In this speech he also talked of how Z A Bhutto’s nationalisation in the early 1970s had made paupers of the Sharifs and how his father then rebuilt the family fortunes by starting industrial units abroad.

Nawaz Sharif’s address may have brought a lump to the throats of his most diehard supporters, but to the rest of us it was clear that the prime minister and his son on two different occasions each, and even his daughter Maryam during a TV interview, were not singing from the same hymn sheet.

Some of these contradictions figured in the dissenting notes written by the two seniormost judges of the five-member apex court bench hearing the case and prompted the two to say Nawaz Sharif stood disqualified from being a member of parliament (also from holding office); and hence should be de-notified by the Election Commission.

The majority, three judges, decided to leave the prime minister in office but called for a Joint Investigation Team to inquire into unanswered questions about the money trail and report back to an SC bench to be set up by the chief justice, at which point action against the prime minister was not ruled out.

Although the composition of the JIT reflected a compromise of the three judges with their two senior colleagues, as they included one member each from the ISI and MI to possibly give it ‘teeth’, the move could have been far more significant had it happened in General Raheel Sharif’s final months in office when he was seen as very hostile to the government.

Now with an army chief who seems committed to supporting the democratic order and focusing his attention mainly on professional matters, the role played by the members belonging to the services intelligence agencies may be no more than perfunctory.

Frankly, I have my doubts that the JIT will have the expertise and resources to do the job assigned to it in the given 60 days even when overseen by the SC. Here too let’s see who will head/be on the bench.

It would perhaps have been more advisable to authorise and fund the JIT to co-opt overseas forensic investigators from a firm similar to the one used by senator Saifur Rehman in the 1990s who found Asif Zardari’s $60m in a Swiss bank account.

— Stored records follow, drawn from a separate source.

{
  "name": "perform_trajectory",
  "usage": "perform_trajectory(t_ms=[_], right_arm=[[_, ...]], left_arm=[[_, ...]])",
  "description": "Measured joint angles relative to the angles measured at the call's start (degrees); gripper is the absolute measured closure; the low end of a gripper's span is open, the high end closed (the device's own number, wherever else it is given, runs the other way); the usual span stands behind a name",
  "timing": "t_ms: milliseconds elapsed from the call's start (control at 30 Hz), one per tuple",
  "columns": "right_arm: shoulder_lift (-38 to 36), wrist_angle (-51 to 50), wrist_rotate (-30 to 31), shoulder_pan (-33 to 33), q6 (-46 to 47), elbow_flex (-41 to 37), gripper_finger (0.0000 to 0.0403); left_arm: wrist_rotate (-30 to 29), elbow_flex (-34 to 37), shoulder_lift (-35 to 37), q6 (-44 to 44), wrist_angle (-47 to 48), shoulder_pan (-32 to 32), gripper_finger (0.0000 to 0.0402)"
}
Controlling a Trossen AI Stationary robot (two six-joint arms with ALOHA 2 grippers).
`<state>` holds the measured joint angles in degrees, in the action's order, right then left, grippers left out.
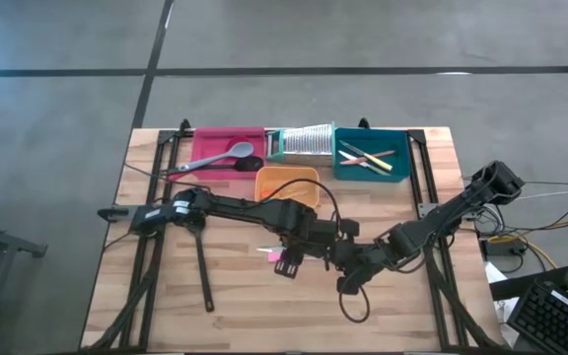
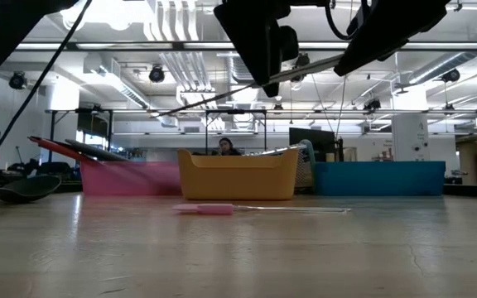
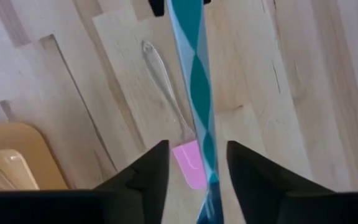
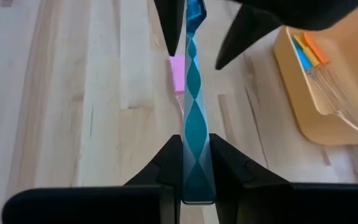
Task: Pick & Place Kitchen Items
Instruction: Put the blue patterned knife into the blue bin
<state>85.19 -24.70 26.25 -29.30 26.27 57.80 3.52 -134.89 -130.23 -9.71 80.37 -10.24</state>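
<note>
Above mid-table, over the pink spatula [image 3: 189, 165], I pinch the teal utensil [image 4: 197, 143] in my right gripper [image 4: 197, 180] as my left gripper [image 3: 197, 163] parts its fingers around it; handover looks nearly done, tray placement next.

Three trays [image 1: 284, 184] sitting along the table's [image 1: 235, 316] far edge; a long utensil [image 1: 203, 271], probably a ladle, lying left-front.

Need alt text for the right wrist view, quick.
The right gripper is shut on a teal diamond-patterned handle, whose far end runs between the left gripper's open fingers. Below lie a pink-headed spatula and the orange tray.
</note>
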Motion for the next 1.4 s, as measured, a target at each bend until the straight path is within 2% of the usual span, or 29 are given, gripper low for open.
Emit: perform_trajectory(t_ms=[167, 367, 567, 667, 800, 867, 933, 967, 1167, 1267, 1400], right_arm=[[0.09, -0.37, -1.07, -0.04, 1.10, -0.10, 0.0362], [-0.18, -2.94, -0.35, -0.02, 2.02, -0.16, 0.0362], [-0.86, -8.90, 4.97, -0.07, 3.15, -0.24, 0.0362], [-2.56, -12.94, 8.49, -0.09, 4.10, -0.28, 0.0362], [-6.31, -22.73, 11.34, -0.15, 9.57, -1.02, 0.0362], [-9.15, -26.17, 12.94, -0.22, 12.91, -1.35, 0.0362], [-13.17, -30.91, 14.65, -0.45, 16.42, -3.06, 0.0362], [-15.28, -32.35, 15.05, -0.56, 17.73, -4.22, 0.0362], [-30.02, -32.82, 16.25, 0.04, 20.55, -11.61, 0.0362], [-36.50, -33.62, 16.54, 1.47, 20.47, -14.44, 0.0362], [-43.40, -37.09, 17.33, 4.28, 20.27, -16.23, 0.0362]], left_arm=[[-1.92, 0.00, 1.15, 0.35, 2.55, 0.44, 0.0205], [-8.66, 0.22, 6.56, 3.34, 5.71, 1.16, 0.0199], [-16.73, 1.19, 6.93, 7.29, 3.04, 0.66, 0.0202], [-19.45, 5.37, 7.83, 7.92, -1.78, -0.54, 0.0202], [-20.57, 15.84, 13.27, 6.82, -10.09, -1.96, 0.0202], [-20.39, 23.19, 21.13, 6.47, -14.55, -2.83, 0.0202], [-20.54, 31.22, 32.85, 6.31, -19.45, -3.47, 0.0203], [-21.45, 34.62, 36.54, 6.36, -22.39, -3.77, 0.0204], [-22.37, 57.38, 52.61, 7.35, -43.99, -5.20, 0.0204], [-21.65, 67.39, 56.81, 7.51, -54.60, -5.53, 0.0205], [-22.18, 76.81, 68.12, 6.58, -71.86, -5.49, 0.0204]])
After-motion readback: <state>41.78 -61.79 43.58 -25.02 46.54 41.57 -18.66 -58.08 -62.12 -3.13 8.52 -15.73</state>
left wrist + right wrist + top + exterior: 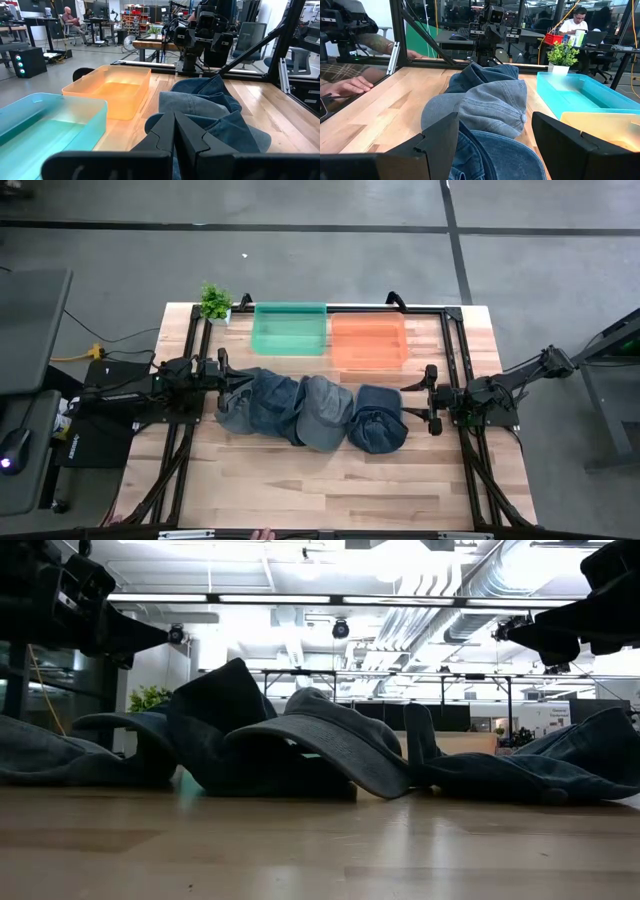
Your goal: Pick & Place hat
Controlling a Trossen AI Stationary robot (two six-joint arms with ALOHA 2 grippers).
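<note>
Across the middle of the wooden table (330, 480) three denim hats lie in a row, touching each other: a dark blue hat (258, 402) at the left, a grey-blue cap (322, 412) in the middle, and a blue hat (378, 420) at the right. On the far side stand a green bin (290, 328) and an orange bin (368, 340), side by side, with a small plant (215, 302) at the far left corner. The left gripper (226, 376) is at the left end of the row, its fingers fully closed with nothing between them. The right gripper (432, 398) is just beside the blue hat, its fingers wide apart and holding nothing.
</note>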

Barring unforeseen dramatic developments, Nawaz Sharif seems to have survived twin challenges from an overbearing (former) army chief and a determined opposition leader who had sought the help of an increasingly headstrong and independent apex court to dislodge the prime minister.

Ideally, the prime minister should have voluntarily stepped aside for the duration of the JIT inquiry so he appeared before it as a citizen rather than as the country’s chief executive, but propriety is as rare in this breed of politicians as probity, whether financial or in terms of governance.

So, for now Mr Sharif may have been tainted but remains firmly in the saddle. Will his voters or the electorate in general take into account allegations of corruption whenever the next elections are held? Who knows?

The writer is a former editor of Dawn.